> What is needed
Please count the lines in the data below that hold "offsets" and answer with the number by itself.

BEGIN

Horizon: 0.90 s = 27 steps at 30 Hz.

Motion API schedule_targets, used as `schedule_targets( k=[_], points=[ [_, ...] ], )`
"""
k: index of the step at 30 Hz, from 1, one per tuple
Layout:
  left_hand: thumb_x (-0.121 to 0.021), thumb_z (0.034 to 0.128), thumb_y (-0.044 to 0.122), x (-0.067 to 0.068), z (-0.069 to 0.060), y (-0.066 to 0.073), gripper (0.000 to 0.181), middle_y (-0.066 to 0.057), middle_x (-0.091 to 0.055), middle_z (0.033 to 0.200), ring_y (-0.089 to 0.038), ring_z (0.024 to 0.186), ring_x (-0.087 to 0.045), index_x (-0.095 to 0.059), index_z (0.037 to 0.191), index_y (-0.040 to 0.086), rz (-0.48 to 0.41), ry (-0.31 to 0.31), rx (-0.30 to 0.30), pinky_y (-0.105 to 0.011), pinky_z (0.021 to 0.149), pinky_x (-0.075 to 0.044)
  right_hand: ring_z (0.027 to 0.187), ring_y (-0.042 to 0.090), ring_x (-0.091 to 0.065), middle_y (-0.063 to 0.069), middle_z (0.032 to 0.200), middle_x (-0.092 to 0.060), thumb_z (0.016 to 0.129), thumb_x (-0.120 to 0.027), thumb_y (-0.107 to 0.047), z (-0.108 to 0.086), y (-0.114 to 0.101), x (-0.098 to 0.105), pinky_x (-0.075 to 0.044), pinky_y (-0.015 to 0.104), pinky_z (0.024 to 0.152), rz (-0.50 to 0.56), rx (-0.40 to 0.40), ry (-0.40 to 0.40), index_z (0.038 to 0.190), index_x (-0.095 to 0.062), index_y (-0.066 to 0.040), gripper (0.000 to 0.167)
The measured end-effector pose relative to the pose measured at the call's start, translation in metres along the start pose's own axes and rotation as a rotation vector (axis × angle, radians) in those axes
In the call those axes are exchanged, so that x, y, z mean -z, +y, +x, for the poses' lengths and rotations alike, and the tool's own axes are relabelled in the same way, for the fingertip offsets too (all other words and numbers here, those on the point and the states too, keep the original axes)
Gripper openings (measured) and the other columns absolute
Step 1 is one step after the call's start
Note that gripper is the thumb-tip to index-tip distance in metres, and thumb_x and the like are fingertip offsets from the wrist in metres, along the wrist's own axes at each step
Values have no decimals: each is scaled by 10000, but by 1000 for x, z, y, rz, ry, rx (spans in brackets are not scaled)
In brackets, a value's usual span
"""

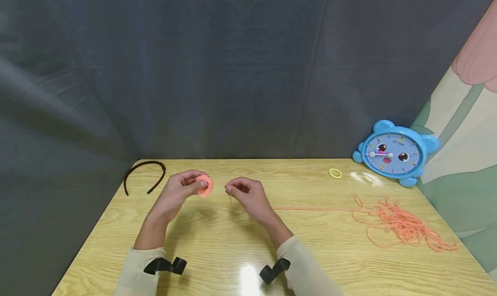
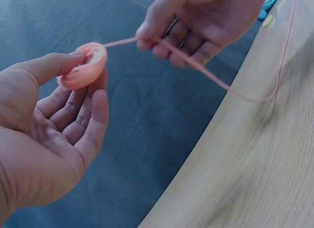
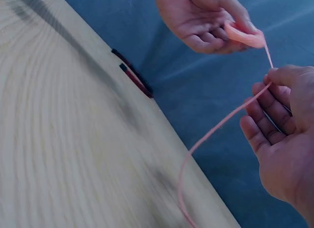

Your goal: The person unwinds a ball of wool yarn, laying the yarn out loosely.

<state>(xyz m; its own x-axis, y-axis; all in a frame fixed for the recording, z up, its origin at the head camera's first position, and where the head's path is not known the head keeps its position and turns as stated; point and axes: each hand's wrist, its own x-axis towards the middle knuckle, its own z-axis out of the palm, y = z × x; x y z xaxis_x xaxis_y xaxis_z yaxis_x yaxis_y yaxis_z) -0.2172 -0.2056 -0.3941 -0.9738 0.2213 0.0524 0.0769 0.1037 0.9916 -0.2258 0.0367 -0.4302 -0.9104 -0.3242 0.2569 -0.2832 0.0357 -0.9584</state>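
Note:
Above the table, my left hand [image 1: 177, 193] pinches a small wound ring of coral-pink yarn [image 1: 205, 186] between thumb and fingers. In the left wrist view the coil [image 2: 87, 71] shows many wraps around a central hole. My right hand [image 1: 250, 196] is a short way to the right, pinching the yarn strand [image 3: 223, 124] between thumb and index finger. A straight stretch of strand runs from the coil to those fingertips. Beyond them the strand droops toward the table and leads right to a loose, tangled heap of the same yarn [image 1: 407, 225].
A dark headband [image 1: 145, 162] lies at the table's back left. Toward the back right are a small yellow ring [image 1: 335, 173] and a blue bear-shaped clock [image 1: 394, 153]. A dark cloth [image 1: 240, 71] hangs behind the wooden table [image 1: 217, 253].

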Motion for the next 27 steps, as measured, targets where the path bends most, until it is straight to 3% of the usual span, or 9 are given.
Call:
schedule_targets(
  k=[3, 10, 15, 22, 27],
  points=[
    [-685, 1008, 151, -1, 0, 2, 392, 122, -757, 971, -60, 913, -713, -607, 1311, -86, -9, -3, -5, -234, 844, -579, 901, 352, -653, 117, 968, -713, 1012, -684, -185, -4, -3, 14, -578, 352, 790, 4, 9, 25, 1053, -738, -8, 189],
    [-693, 1001, 145, -3, -1, 4, 205, 101, -751, 986, -64, 926, -711, -685, 1186, 56, -52, -34, -25, -237, 828, -576, 805, 122, -647, 68, 918, -691, 1003, -696, -171, -13, -14, 43, -547, 221, 743, 3, 47, 65, 1052, -715, 43, 220],
    [-695, 1000, 151, -6, -3, 4, 72, 96, -716, 978, -75, 938, -683, -707, 1071, 154, -42, -40, -29, -257, 861, -557, 807, 84, -644, 12, 905, -688, 1000, -699, -168, -21, -19, 58, -551, 231, 746, -19, 53, 59, 1040, -716, 19, 191],
    [-702, 987, 116, -17, -6, 3, 189, 56, -694, 1039, -101, 959, -666, -665, 1158, 45, -31, -129, -39, -263, 877, -568, 835, 113, -652, 176, 984, -702, 1010, -680, -155, -34, -21, 74, -555, 239, 746, -88, 42, 30, 1040, -724, -18, 147],
    [-701, 985, 107, -20, -9, 1, 259, 55, -695, 1034, -103, 923, -657, -630, 1192, -32, 3, -168, -50, -251, 850, -569, 829, 119, -644, 167, 983, -701, 1006, -688, -170, -43, -23, 86, -559, 261, 742, -122, 28, 31, 1035, -729, -65, 116]
  ],
)
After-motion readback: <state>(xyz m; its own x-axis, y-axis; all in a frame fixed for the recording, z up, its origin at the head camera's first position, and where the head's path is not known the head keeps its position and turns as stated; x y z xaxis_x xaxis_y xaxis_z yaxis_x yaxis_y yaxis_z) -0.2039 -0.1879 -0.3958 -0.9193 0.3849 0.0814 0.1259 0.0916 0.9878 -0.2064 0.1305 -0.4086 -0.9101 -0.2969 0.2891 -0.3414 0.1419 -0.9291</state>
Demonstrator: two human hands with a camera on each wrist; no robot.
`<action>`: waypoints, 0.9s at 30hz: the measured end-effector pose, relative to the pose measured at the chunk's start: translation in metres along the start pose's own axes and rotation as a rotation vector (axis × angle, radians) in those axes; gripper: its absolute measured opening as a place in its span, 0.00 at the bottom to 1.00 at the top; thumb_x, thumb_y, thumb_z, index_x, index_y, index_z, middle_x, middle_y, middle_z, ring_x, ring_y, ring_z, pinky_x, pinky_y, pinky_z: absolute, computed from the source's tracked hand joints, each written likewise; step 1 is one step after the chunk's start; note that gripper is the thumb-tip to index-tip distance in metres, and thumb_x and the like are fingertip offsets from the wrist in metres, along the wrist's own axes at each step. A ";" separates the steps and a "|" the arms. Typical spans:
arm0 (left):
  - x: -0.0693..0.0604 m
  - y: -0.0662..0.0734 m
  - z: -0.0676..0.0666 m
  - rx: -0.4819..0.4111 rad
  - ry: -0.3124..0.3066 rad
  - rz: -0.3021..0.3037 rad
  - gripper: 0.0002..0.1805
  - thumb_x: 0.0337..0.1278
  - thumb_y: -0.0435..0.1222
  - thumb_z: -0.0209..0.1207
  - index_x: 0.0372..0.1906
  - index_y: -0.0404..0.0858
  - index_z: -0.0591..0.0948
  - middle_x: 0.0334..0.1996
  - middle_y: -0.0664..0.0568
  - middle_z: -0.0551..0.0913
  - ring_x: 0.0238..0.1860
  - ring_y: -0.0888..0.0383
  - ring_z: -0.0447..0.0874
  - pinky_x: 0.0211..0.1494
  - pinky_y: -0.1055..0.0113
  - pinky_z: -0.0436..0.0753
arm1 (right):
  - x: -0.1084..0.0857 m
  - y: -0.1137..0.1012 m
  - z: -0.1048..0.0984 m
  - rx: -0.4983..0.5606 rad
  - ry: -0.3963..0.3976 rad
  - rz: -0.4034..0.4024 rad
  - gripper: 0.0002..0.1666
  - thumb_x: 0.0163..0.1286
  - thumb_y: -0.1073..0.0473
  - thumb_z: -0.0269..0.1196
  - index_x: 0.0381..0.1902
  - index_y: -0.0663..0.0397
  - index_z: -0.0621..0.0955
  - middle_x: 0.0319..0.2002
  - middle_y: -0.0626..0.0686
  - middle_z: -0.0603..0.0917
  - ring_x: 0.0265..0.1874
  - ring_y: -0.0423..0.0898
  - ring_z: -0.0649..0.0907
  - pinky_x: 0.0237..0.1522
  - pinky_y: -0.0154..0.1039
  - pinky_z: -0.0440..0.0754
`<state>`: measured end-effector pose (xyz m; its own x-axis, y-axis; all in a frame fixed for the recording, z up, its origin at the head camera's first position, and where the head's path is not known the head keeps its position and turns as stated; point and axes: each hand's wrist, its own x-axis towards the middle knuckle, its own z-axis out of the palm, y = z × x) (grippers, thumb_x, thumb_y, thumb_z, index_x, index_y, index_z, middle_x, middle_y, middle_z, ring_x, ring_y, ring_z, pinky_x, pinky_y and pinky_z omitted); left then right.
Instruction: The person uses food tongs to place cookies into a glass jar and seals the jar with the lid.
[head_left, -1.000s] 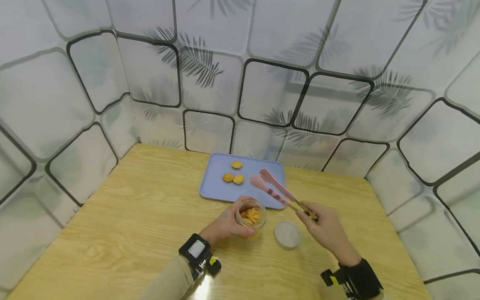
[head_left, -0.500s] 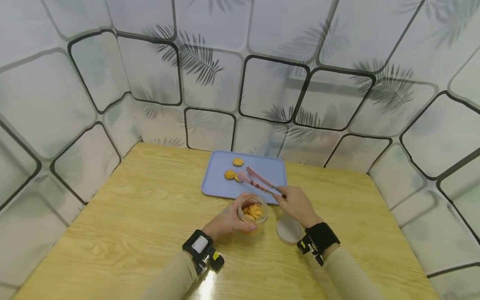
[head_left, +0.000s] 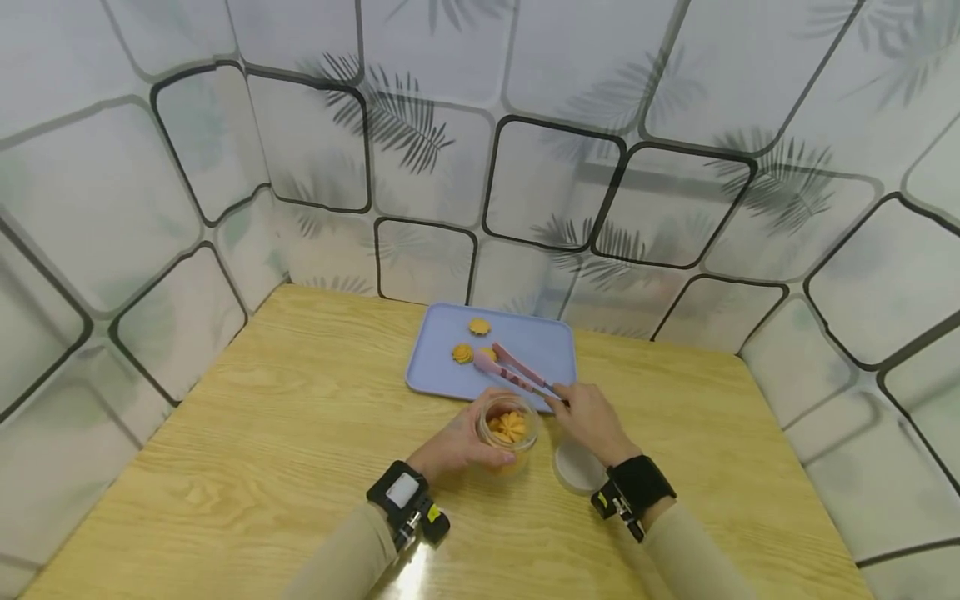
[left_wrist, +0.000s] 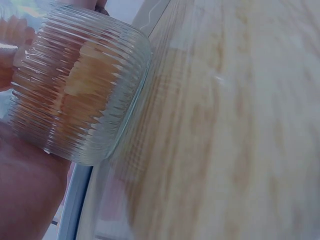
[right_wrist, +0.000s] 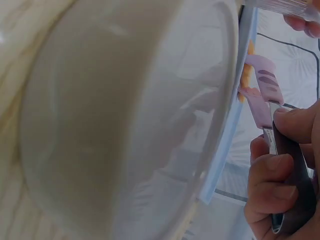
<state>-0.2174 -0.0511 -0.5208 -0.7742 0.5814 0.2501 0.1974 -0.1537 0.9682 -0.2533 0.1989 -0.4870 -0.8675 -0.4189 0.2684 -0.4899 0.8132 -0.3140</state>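
My left hand (head_left: pixel 467 439) grips a ribbed glass jar (left_wrist: pixel 80 85) of orange-yellow cookies (head_left: pixel 508 427), its open mouth tilted up toward the head camera. Pink-tipped tongs (head_left: pixel 517 372) are held in my right hand (head_left: pixel 594 423), fingers curled round the metal handle (right_wrist: pixel 292 175). Their tips reach over the blue tray (head_left: pixel 442 383), on either side of a cookie (head_left: pixel 489 354) that they partly hide. Whether the tips press on it I cannot tell. Beside it on the tray lie another cookie (head_left: pixel 462 353) and, farther back, a third cookie (head_left: pixel 480 326).
A round whitish lid (head_left: pixel 577 468) lies on the wooden table (head_left: pixel 300 400), just right of the jar and below my right forearm. It fills much of the right wrist view. A patterned curtain (head_left: pixel 427 183) stands behind the table and at both sides.
My right hand has moved forward and left, bringing the tongs from above the tray's right side down to a cookie. The left hand still holds the jar in nearly the same place.
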 end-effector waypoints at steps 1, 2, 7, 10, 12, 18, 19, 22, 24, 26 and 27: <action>0.000 -0.001 0.001 0.002 -0.001 0.003 0.44 0.50 0.31 0.74 0.72 0.42 0.66 0.68 0.47 0.73 0.68 0.56 0.70 0.73 0.66 0.66 | -0.002 0.000 -0.001 0.005 0.005 -0.009 0.10 0.74 0.60 0.63 0.30 0.56 0.83 0.18 0.48 0.70 0.18 0.40 0.67 0.24 0.34 0.62; 0.000 -0.001 0.001 0.008 -0.001 0.003 0.43 0.50 0.31 0.74 0.71 0.43 0.66 0.68 0.49 0.73 0.68 0.56 0.70 0.73 0.66 0.66 | -0.005 0.000 -0.003 0.016 0.008 -0.013 0.11 0.74 0.61 0.62 0.28 0.55 0.82 0.18 0.47 0.69 0.18 0.40 0.66 0.25 0.34 0.61; 0.001 -0.002 0.002 0.018 0.008 0.004 0.43 0.48 0.31 0.75 0.70 0.44 0.68 0.66 0.50 0.75 0.67 0.56 0.71 0.73 0.66 0.66 | -0.020 -0.005 -0.019 0.073 0.024 -0.023 0.07 0.74 0.62 0.63 0.37 0.58 0.86 0.20 0.45 0.71 0.18 0.38 0.65 0.23 0.32 0.60; 0.000 -0.002 0.001 0.024 0.008 -0.005 0.44 0.49 0.31 0.74 0.72 0.43 0.66 0.67 0.49 0.75 0.68 0.56 0.70 0.73 0.67 0.66 | -0.033 -0.011 -0.035 0.118 0.051 -0.015 0.13 0.74 0.62 0.63 0.51 0.62 0.87 0.22 0.45 0.76 0.17 0.35 0.64 0.21 0.31 0.60; -0.001 -0.002 0.000 0.023 0.006 -0.011 0.45 0.49 0.30 0.74 0.73 0.43 0.65 0.67 0.49 0.75 0.68 0.57 0.70 0.73 0.67 0.66 | -0.044 -0.015 -0.045 0.134 0.091 -0.020 0.16 0.72 0.62 0.65 0.54 0.64 0.86 0.22 0.44 0.77 0.17 0.34 0.62 0.20 0.31 0.60; 0.001 -0.001 0.002 0.024 0.006 -0.006 0.44 0.50 0.29 0.74 0.71 0.43 0.66 0.66 0.45 0.75 0.67 0.56 0.71 0.71 0.67 0.67 | -0.085 -0.026 -0.079 0.178 0.195 -0.069 0.15 0.67 0.67 0.68 0.51 0.64 0.87 0.20 0.37 0.71 0.17 0.30 0.60 0.19 0.28 0.61; 0.001 -0.001 0.003 0.029 0.010 -0.017 0.44 0.50 0.30 0.74 0.72 0.44 0.66 0.66 0.45 0.75 0.66 0.57 0.71 0.71 0.67 0.68 | -0.092 -0.028 -0.084 0.197 0.200 -0.076 0.15 0.66 0.68 0.68 0.51 0.63 0.87 0.20 0.37 0.70 0.16 0.29 0.60 0.18 0.28 0.61; 0.000 0.000 0.003 0.036 0.005 -0.052 0.42 0.52 0.31 0.74 0.70 0.43 0.65 0.64 0.47 0.75 0.64 0.58 0.72 0.68 0.69 0.69 | -0.112 -0.032 -0.093 0.243 0.207 -0.110 0.15 0.64 0.72 0.68 0.49 0.63 0.88 0.20 0.35 0.70 0.16 0.27 0.60 0.16 0.25 0.62; -0.001 0.000 0.003 0.028 0.006 -0.069 0.41 0.52 0.31 0.74 0.69 0.43 0.65 0.62 0.49 0.75 0.61 0.59 0.73 0.66 0.69 0.71 | -0.121 -0.034 -0.097 0.262 0.198 -0.138 0.16 0.62 0.73 0.69 0.49 0.63 0.88 0.21 0.34 0.72 0.16 0.26 0.60 0.15 0.23 0.61; -0.001 0.001 0.003 0.018 0.009 -0.064 0.41 0.51 0.29 0.73 0.69 0.43 0.65 0.60 0.48 0.76 0.59 0.59 0.74 0.64 0.69 0.73 | -0.126 -0.036 -0.098 0.261 0.185 -0.165 0.17 0.61 0.74 0.69 0.48 0.62 0.88 0.22 0.34 0.73 0.16 0.25 0.61 0.16 0.22 0.62; -0.001 0.001 0.003 0.016 0.014 -0.062 0.42 0.51 0.29 0.73 0.70 0.44 0.65 0.60 0.49 0.76 0.58 0.59 0.75 0.63 0.70 0.74 | -0.128 -0.036 -0.098 0.253 0.180 -0.176 0.17 0.61 0.74 0.70 0.48 0.62 0.88 0.22 0.34 0.73 0.17 0.25 0.60 0.16 0.21 0.61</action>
<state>-0.2146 -0.0499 -0.5203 -0.7937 0.5781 0.1895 0.1580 -0.1049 0.9819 -0.1161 0.2629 -0.4204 -0.7498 -0.4474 0.4875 -0.6559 0.5997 -0.4585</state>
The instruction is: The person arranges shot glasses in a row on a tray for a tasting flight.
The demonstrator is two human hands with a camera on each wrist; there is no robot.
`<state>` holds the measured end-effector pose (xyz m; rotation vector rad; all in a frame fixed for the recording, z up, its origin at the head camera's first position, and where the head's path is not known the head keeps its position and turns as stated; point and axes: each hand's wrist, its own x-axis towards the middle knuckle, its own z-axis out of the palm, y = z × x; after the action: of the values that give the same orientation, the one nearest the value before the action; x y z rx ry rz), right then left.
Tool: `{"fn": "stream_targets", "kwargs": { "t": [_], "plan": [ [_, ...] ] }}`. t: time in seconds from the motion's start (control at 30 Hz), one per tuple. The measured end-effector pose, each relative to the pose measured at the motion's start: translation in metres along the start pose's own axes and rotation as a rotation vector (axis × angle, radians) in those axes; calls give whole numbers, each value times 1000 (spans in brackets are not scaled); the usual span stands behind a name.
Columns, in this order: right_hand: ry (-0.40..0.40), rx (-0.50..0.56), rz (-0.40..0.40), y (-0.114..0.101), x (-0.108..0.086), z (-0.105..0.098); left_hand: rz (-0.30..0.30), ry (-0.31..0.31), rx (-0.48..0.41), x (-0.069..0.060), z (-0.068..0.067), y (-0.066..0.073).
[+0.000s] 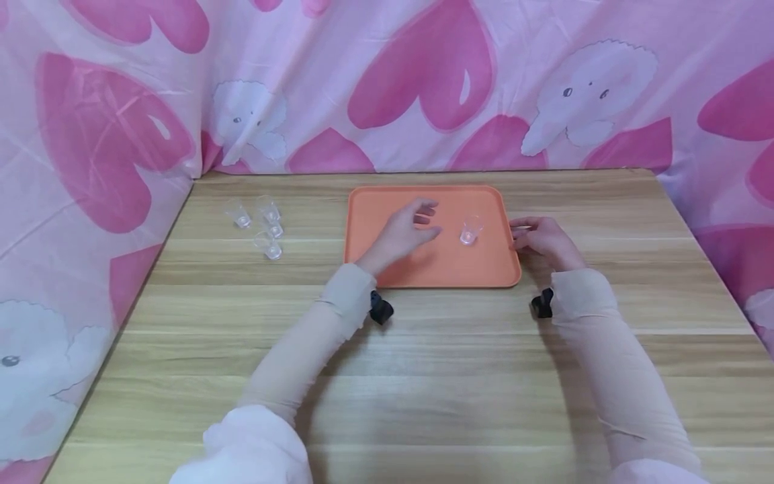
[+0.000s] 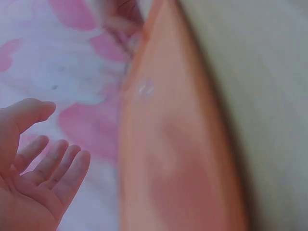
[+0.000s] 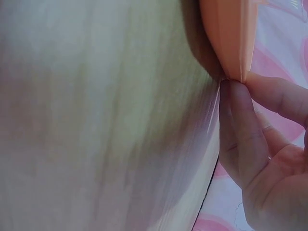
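Observation:
An orange tray (image 1: 447, 269) lies on the table, with one small clear cup (image 1: 469, 234) standing on its right half. My left hand (image 1: 404, 232) hovers over the tray's left half, fingers spread and loosely bent, holding nothing. In the left wrist view, that hand's thumb (image 2: 36, 113) is well apart from the fingers. At the tray's right edge, my right hand (image 1: 541, 238) pinches the rim between thumb and fingers. The right wrist view shows the fingertips (image 3: 240, 98) meeting the tray's edge (image 3: 233, 38). Part of the right hand's grip is hidden from the head view.
Several more small clear cups (image 1: 271, 250) stand grouped on the table's left side. The wooden table (image 1: 435, 390) meets a pink heart-patterned cloth (image 1: 326, 81) at its back and sides. A black wrist device (image 1: 380, 308) sits below the left wrist.

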<state>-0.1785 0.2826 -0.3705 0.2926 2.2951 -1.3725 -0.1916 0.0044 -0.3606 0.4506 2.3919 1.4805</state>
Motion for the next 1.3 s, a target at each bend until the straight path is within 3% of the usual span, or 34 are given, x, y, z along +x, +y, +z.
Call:
{"fn": "stream_targets", "kwargs": {
  "t": [0.33,0.6,0.77,1.03,1.3],
  "plan": [
    [0,-34,37,1,-1,-2,36,129,7,-27,-75,7],
    [8,-57,22,1,-1,0,69,244,51,-46,-121,2],
    [7,-59,25,0,0,1,61,305,70,-61,-142,-6],
    [7,-55,17,0,0,0,-25,408,158,-83,-170,-26],
    [-2,18,-16,2,2,1,-135,407,211,-105,-189,-51]
  ]
}}
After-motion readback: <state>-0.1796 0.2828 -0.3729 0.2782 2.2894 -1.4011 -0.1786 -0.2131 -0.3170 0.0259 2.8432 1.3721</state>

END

> Answer for the task
3